### Task objective
Only the lines with "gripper" in them need to be copied from the listing.
[Start of Attachment]
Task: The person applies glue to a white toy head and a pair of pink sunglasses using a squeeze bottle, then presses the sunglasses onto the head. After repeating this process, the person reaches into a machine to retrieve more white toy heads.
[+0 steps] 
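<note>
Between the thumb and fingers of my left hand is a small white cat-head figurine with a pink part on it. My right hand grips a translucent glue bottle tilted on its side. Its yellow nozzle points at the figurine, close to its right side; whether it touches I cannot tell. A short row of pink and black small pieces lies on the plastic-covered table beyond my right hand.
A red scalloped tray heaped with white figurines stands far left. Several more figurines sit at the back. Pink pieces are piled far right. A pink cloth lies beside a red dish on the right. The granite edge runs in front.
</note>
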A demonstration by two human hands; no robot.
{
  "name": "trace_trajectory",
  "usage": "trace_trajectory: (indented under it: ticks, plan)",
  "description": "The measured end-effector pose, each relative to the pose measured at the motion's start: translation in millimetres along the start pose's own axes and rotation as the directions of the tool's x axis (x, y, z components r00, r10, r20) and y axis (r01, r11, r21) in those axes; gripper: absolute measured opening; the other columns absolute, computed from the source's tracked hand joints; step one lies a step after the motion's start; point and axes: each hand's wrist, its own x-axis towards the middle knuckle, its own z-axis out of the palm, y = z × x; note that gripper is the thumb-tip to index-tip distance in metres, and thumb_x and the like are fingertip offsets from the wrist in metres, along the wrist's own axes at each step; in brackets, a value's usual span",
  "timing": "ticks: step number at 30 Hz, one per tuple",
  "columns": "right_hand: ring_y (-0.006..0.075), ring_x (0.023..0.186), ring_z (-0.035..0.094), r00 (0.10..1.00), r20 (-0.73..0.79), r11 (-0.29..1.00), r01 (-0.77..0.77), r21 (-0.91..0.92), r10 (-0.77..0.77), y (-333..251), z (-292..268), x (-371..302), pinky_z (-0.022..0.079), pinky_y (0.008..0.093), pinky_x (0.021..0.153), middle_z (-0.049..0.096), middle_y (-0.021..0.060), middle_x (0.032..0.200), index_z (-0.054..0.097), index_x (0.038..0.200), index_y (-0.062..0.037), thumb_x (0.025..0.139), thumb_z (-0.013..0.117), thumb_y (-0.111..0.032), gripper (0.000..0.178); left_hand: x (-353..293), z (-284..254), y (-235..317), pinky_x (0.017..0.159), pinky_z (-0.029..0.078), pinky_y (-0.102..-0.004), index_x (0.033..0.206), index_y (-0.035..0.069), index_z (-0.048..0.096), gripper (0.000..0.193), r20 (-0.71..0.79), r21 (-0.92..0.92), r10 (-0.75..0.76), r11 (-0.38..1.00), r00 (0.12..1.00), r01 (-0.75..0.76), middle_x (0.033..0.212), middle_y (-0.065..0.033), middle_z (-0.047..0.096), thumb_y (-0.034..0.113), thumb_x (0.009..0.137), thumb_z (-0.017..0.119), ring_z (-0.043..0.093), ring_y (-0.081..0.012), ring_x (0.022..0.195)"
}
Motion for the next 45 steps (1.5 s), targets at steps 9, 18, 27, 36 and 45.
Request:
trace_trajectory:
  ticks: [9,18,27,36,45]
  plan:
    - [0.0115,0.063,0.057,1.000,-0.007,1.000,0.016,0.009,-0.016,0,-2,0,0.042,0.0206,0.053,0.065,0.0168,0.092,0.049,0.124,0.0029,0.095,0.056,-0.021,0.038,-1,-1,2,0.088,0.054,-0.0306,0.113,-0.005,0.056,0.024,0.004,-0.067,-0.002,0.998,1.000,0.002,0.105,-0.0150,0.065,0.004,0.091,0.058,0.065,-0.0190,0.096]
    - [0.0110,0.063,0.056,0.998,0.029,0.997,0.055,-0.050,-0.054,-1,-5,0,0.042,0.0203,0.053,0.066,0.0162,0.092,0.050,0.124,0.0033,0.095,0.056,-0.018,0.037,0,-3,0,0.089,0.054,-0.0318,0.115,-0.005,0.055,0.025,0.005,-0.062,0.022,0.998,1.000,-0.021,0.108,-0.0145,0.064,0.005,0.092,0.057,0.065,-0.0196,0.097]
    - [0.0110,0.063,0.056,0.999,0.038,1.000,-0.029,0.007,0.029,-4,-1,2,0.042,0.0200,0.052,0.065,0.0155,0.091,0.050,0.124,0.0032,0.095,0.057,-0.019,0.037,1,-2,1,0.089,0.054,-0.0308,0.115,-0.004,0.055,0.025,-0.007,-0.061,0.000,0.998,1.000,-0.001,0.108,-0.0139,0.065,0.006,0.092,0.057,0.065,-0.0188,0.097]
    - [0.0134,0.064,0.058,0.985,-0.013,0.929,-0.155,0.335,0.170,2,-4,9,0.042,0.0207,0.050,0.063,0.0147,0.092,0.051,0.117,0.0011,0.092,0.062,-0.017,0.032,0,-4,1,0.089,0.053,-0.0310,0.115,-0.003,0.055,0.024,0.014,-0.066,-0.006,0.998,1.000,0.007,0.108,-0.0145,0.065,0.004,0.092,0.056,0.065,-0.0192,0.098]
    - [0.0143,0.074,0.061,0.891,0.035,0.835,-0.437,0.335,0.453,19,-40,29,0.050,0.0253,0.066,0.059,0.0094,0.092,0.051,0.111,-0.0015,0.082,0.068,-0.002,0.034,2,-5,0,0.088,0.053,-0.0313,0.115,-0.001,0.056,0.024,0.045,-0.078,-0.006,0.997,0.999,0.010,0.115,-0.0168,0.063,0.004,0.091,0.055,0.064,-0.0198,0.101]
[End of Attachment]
### Response
  "description": "The measured end-effector pose, each relative to the pose measured at the motion's start: translation in millimetres along the start pose's own axes and rotation as the directions of the tool's x axis (x, y, z components r00, r10, r20) and y axis (r01, r11, r21) in those axes; gripper: absolute measured opening; the other columns absolute, computed from the source's tracked hand joints; step one lies a step after the motion's start; point and axes: each hand's wrist, its own x-axis towards the middle knuckle, its own z-axis out of the palm, y = z × x; note that gripper is the thumb-tip to index-tip distance in metres, and thumb_x and the like are fingertip offsets from the wrist in metres, along the wrist's own axes at each step; in brackets, a value's usual span",
  "columns": "right_hand: ring_y (-0.006..0.075), ring_x (0.023..0.186), ring_z (-0.035..0.094), r00 (0.10..1.00), r20 (-0.73..0.79), r11 (-0.29..1.00), r01 (-0.77..0.77), r21 (-0.91..0.92), r10 (-0.77..0.77), y (-333..251), z (-292..268), x (-371..302), pinky_z (-0.022..0.079), pinky_y (0.008..0.093), pinky_x (0.021..0.153), middle_z (-0.049..0.096), middle_y (-0.021..0.060), middle_x (0.032..0.200), index_z (-0.054..0.097), index_x (0.038..0.200), index_y (-0.062..0.037), thumb_x (0.025..0.139), thumb_z (-0.013..0.117), thumb_y (-0.111..0.032), gripper (0.000..0.178); left_hand: x (-353..293), z (-284..254), y (-235..317), pinky_x (0.017..0.159), pinky_z (-0.029..0.078), pinky_y (-0.102..-0.004), index_x (0.033..0.206), index_y (-0.035..0.069), index_z (-0.048..0.096), gripper (0.000..0.193), r20 (-0.71..0.79), r21 (-0.92..0.92), r10 (-0.75..0.76), r11 (-0.38..1.00), r00 (0.12..1.00), r01 (-0.75..0.76), middle_x (0.033..0.212), middle_y (-0.065..0.033), middle_z (-0.047..0.096), thumb_y (-0.034..0.113), thumb_x (0.009..0.137), thumb_z (-0.017..0.119), ring_z (-0.043..0.093), ring_y (-0.081..0.012), ring_x (0.022..0.195)"

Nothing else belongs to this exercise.